Lockdown was, for Hall, “this big opportunity to reassess.” White-hot punk rage was one thing, but Hall wanted to chase abstraction. “I can’t stand hearing recordings that are pristine,” he explains. “I can’t stand production values, I find them really boring. What I’m trying to do with my process, it’s more like an abstract painting.” 

Hall began asking Major, Benefits’ synthesiser player, to send him over three or four electronic drone pieces. “They don’t have to match or be in the same key or tempo. They can be whatever they want. I will then take them and reconstruct them, mash them together. I want it to be like an abstract expressionist painting, as opposed to a pristine and hyperreal photograph. In art and in music, I couldn’t care less about that. I want things to be a mess and all intense.” The project began to change significantly across 2020 and 2021 (when I first emailed Benefits at the start of 2021, impressed with what I’d heard, Hall was already sheepish about the material that was online, knowing he was working on something more potent).

Benefits’ need for speed has already forced Hall to confront many of the dilemmas painfully familiar to independent artists. “We’ve had people asking when we’ll do a vinyl release, but it’s no,” he explains. “Firstly, we can’t afford it. Second, there’s nobody banging on our doors to release this. The point of the band is to try and be this instant, instantaneous reaction to the world around us, so if there’s a nine-to-twelve month delay on a vinyl release, I don’t see the point.” Vinyl, though increasingly imperfect due to global pressing delays and its environmental impact, is at least a revenue stream for artists who have faced two years of on/off live music lockdowns and habitually low streaming revenues. 
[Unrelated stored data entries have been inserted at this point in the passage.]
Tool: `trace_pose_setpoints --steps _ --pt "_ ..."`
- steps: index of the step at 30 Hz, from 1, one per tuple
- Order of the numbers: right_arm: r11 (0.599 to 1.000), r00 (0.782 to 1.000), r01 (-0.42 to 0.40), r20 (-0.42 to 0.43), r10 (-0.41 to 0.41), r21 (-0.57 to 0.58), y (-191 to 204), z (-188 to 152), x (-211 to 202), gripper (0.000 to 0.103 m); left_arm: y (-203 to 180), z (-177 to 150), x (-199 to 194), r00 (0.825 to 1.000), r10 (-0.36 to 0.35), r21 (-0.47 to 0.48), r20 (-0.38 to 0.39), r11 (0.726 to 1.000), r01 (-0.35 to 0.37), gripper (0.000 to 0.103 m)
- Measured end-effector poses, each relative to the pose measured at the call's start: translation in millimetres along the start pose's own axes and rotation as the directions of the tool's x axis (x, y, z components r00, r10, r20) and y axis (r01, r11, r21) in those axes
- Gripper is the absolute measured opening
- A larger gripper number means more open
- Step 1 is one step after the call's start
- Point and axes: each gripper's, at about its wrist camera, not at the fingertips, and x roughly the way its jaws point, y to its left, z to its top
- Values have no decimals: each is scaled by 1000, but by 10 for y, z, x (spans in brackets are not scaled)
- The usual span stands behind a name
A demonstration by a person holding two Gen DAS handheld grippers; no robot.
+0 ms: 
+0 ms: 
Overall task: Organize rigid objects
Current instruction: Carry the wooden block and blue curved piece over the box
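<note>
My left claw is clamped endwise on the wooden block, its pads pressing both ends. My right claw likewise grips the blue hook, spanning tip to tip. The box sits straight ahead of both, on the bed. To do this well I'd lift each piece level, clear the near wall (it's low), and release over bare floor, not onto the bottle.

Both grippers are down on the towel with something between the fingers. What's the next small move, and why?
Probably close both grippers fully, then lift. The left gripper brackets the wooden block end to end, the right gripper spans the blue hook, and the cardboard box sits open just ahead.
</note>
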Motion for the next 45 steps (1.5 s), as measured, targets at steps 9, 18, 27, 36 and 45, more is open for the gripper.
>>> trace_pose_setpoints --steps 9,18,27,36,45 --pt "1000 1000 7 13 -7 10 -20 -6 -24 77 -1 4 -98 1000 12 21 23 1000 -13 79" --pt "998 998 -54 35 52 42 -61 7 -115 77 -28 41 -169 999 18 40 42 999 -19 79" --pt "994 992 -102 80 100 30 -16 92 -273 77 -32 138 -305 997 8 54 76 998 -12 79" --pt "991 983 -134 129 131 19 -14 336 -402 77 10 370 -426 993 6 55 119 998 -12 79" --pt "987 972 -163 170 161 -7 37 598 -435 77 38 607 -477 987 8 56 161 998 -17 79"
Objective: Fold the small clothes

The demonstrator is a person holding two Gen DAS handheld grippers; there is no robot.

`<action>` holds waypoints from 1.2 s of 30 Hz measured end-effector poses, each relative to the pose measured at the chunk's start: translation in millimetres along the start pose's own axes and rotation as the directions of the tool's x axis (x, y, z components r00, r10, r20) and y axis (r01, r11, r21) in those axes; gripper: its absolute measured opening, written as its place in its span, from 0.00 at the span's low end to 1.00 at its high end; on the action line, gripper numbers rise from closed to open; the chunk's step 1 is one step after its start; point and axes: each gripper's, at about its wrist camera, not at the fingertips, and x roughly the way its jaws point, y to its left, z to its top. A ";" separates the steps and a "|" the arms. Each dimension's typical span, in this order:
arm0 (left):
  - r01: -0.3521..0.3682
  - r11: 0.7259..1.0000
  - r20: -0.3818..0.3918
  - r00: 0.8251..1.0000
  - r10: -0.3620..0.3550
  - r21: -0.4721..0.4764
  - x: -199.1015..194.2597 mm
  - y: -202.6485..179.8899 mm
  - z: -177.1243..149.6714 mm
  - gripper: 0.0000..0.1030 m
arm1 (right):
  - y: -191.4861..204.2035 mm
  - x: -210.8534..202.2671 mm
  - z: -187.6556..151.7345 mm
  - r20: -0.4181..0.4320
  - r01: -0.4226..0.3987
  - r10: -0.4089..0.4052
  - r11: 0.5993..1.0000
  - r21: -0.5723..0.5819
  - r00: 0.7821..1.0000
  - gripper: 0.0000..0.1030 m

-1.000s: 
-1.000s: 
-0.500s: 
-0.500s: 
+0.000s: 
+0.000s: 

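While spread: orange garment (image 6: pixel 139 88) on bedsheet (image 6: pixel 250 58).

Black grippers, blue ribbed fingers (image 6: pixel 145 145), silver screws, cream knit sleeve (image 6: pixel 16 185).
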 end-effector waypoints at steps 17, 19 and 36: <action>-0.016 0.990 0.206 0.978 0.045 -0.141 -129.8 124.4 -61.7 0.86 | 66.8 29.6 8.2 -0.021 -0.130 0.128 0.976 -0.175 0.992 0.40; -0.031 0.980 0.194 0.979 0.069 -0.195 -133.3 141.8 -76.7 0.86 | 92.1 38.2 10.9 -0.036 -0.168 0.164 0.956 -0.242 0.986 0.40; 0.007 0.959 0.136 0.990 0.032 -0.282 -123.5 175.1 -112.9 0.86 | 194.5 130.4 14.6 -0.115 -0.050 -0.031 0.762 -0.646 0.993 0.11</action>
“The point of our music is to be instant and it’s not really to be overanalysed in the future,” Hall outlines, “There it is now, listen to it now, the lyrics are relevant to the point of time that the music will come out at. We’re going to have to listen to a lot of releases in the next year that will all be relevant to the time that artists had during lockdown. Instead, we have the technology now where it can be that instant. The lyrics to ‘Meat Teeth’ were all written around Christmas, there’s even a reference to a Christmas gut in it, then in January we’ve released it. Look at ‘Traitors’ – I turned that around in two weeks from the point I started mashing it together on GarageBand to the video being up. The videos are the things that take the longest, and waiting for things to turn up on Spotify. It seems ridiculous. In the back of my mind, I’m trying to do these marketing release schedules. I find that fun, to be honest.”

As we conclude our chat, Hall points out that he’s been looking for inspiration in what strikes me as an unexpected place for an incensed DIY collective. Sir Mick Jagger. “I was watching a Rolling Stones documentary on BBC Four the other night; now, Jagger in the ’60s was a really interesting fella I think. He’s very eloquent. He starts talking about what the Stones are, and how the noise of that music, the pent-up anger of their live shows, it’s a reaction against older generations, disillusionment against older generations. I think there’s a similar thing now where there’s this frustration and disillusionment but it’s not about older generations. Older people are disillusioned, the middle-aged are disillusioned. The only ones who aren’t frustrated is this bizarre, wealthy gentry.”